Editor’s Note

Doris Chon
Chon / Editor’s Note Getty Research Journal, No. 19 (2024)

Cite

Chicago
Doris Chon, “Editor’s Note,” Getty Research Journal, no. 19 (2024), https://doi.org/10.59491/EGSA3518.

MLA
Chon, Doris. “Editor’s Note.” Getty Research Journal, no. 19, 2024, https://doi.org/10.59491/EGSA3518.

© 2024 J. Paul Getty Trust

The publication of this inaugural open-access issue of the Getty Research Journal signals a vitally important shift in the publication’s fifteen-year history. Founded in 2009 by Getty Research Institute (GRI) director Thomas Gaehtgens to publish original research emerging from the collections and activities of the GRI, J. Paul Getty Museum, Getty Foundation, and Getty Conservation Institute, the Getty Research Journal was offered in print with a digital complement. The latter was initially available as a download from the GRI’s website. Digital editions of entire issues were later accessible via JSTOR. Since 2015, the journal has been available in both print and electronic formats by subscription through the University of Chicago Press.

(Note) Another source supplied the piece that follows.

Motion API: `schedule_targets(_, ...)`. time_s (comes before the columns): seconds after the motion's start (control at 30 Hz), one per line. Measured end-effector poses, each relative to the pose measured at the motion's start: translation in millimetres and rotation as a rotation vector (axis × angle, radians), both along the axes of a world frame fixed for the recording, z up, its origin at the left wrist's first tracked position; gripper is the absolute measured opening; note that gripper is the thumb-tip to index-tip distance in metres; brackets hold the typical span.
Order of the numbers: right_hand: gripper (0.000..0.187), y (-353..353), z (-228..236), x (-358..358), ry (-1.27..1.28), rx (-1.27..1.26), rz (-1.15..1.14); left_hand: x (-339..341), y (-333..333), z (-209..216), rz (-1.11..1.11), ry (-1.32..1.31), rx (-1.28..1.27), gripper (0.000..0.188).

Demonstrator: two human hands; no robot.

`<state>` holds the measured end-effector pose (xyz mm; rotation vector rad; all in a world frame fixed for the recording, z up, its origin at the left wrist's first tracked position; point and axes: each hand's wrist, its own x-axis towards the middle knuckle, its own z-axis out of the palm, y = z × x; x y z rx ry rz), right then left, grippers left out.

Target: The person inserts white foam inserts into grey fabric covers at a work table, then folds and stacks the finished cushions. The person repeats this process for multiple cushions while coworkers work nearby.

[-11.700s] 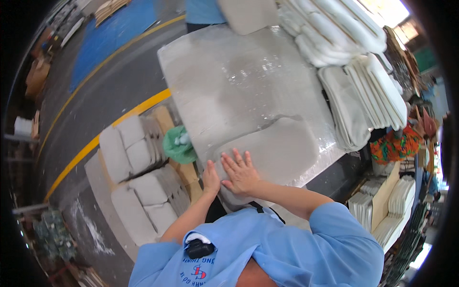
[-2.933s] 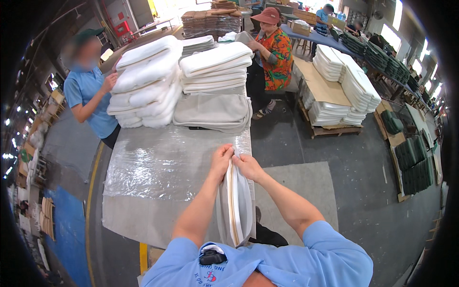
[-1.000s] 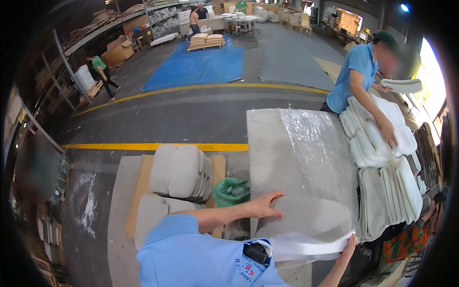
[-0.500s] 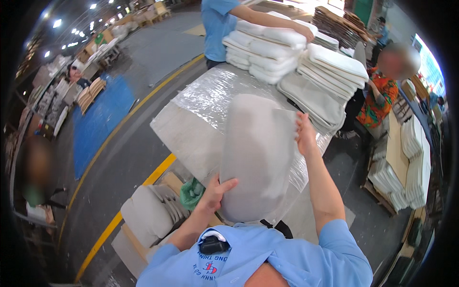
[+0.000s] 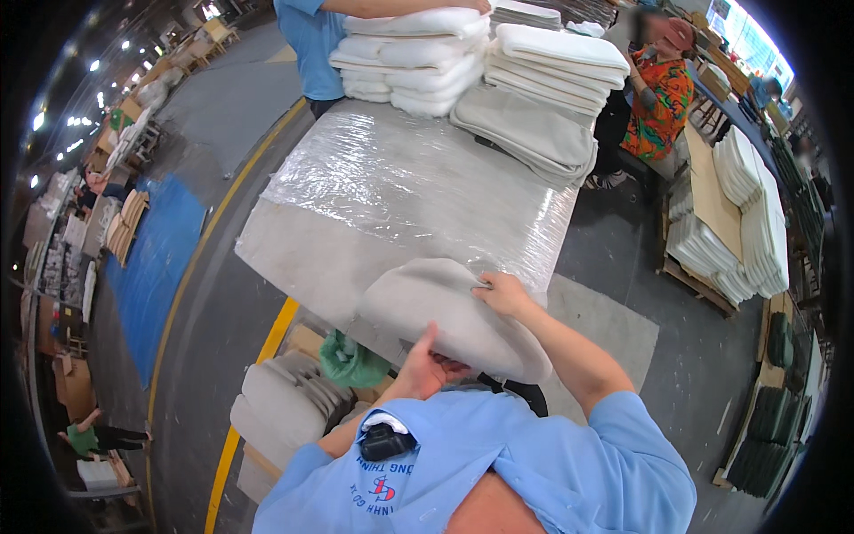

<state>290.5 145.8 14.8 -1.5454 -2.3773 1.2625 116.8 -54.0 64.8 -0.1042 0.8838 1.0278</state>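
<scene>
A light grey, rounded seat cushion (image 5: pixel 445 311) is tilted between my two hands, close to my body, over the near edge of the plastic-covered table (image 5: pixel 356 191). My left hand (image 5: pixel 431 363) grips its lower near edge, thumb on the grey face and fingers partly hidden beneath. At the upper right edge, my right hand (image 5: pixel 503 294) is closed on the cushion's rim. Farther off on the table lies a stack of grey cushions (image 5: pixel 525 129), with white pads (image 5: pixel 556 62) piled behind it. More thick white padding (image 5: pixel 414 58) is heaped beside that, to the left.
A person in a blue shirt (image 5: pixel 307 49) reaches across the white padding. Another person in an orange patterned shirt (image 5: pixel 658 107) is at the right. Grey cushions (image 5: pixel 276 400) and a green bag (image 5: pixel 347 360) lie at my near left. Cushion stacks stand on a pallet (image 5: pixel 698 276) at right.
The cushion has gone from nearly upright, broad face toward me, to tilted flatter and lower. My right hand has come down and inward along its edge. The whole view has shifted.
</scene>
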Motion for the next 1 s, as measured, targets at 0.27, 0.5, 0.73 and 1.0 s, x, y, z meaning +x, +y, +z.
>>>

Effective with this issue of spring 2024, the Getty Research Journal is now published on Quire, the Getty’s own open-source software, and it is available in web, PDF, and e-book formats free of charge to readers, without a subscription. With this historic transformation into a diamond open-access journal, which furthers the Getty’s commitment to open content, we endeavor to reach an even more wide-ranging readership invested in the history of art and visual culture on a global scale. Concurrent with this expanded access, the Getty Research Journal also advances scholarship on cultural objects and practices that exceed the current parameters of the Getty’s institutional collections and research initiatives. To facilitate the experience of reading the journal online, the invited lengths of research articles as well as shorter notices have decreased. Throughout the issue, enhanced illustrations take advantage of the interactivity afforded by Quire’s digital interface.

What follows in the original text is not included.